This perspective can help you remain the “I” in the storm—grounded and compassionate in the face of your clients’ extremes. It’s like having X-ray vision. You can see the pain that drives the protectors—which helps you avoid overreacting to them. The more accepting and understanding you are of your clients’ parts when they emerge, the less your clients will judge or attack themselves or panic when they feel out of control. The better you get at passing the protectors’ tests, the more they can relax, allowing your clients’ calm, confident, mindful self to separate from the protectors and emerge.
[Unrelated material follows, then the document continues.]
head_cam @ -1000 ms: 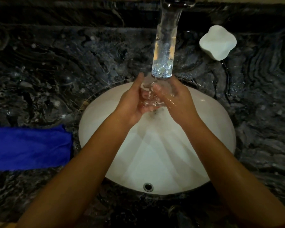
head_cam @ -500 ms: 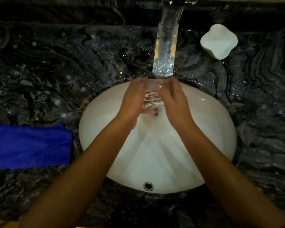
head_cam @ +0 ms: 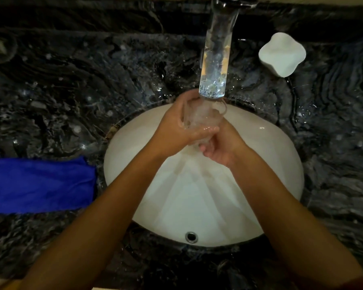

A hallmark of IFS is the belief that beneath the surface of their parts, all clients have an undamaged, healing self. At the beginning of therapy, most borderline clients have no awareness of this inner self, so they feel completely unmoored. In the absence of self-leadership, parts become scared, rigid, and polarized, like the older kids in the parentless house. As the therapist perseveres with his or her calm, steady, compassionate self, clients’ parts will relax, and their self will begin to emerge spontaneously. At that point, clients will start to feel different, as if the stormy waves of life are more navigable.

Internal Family Systems in Action


I recently began work with a 42-year-old client named Colette, who’d been in and out of several treatment centers for an unresolved eating disorder and diagnosed by the last two centers with borderline personality disorder. Like so many borderline clients, she’d been sexually abused as a child—in her case, by a neighbor. However, her previous treatments had focused mainly on getting her to examine and correct her irrational cognitions around the eating disorder.

She told me she’d heard that I was good at helping people with their traumas. I said I could help her with the parts of her that had been hurt and were stuck in the past. I added that we wouldn’t visit those parts until we’d gotten to know them and received their permission to approach those emotions and memories. In subsequent sessions, I helped Colette talk to and reassure several different protectors, including her eating disorder, so they wouldn’t be afraid of our contacting her exiles.

Once she got tentative permission to proceed, I encouraged her to focus on the memory of the abuse. She saw herself as a curious 5-year-old girl who’d been lured to the neighbor’s house to play with his pet bunnies. Colette became able to witness the ensuing abuse scene with compassion for her younger self. In her mind’s eye, she could then enter the scene and bring the girl to safety. Her protectors were relieved to see that this part was no longer so vulnerable and said they were considering taking on new roles. As Colette left that session, she said she felt hopeful for the first time in a while. I was moved by the intensity of the work and grateful for the privilege of being allowed to share in her journey.

In the next session, however, Colette was distant and shut down. She said she had no memory of what we’d done in the previous session and that continuing to work with me wasn’t a good idea. She added that she’d come in just to say that this would be our last session. There was no talking her out of it.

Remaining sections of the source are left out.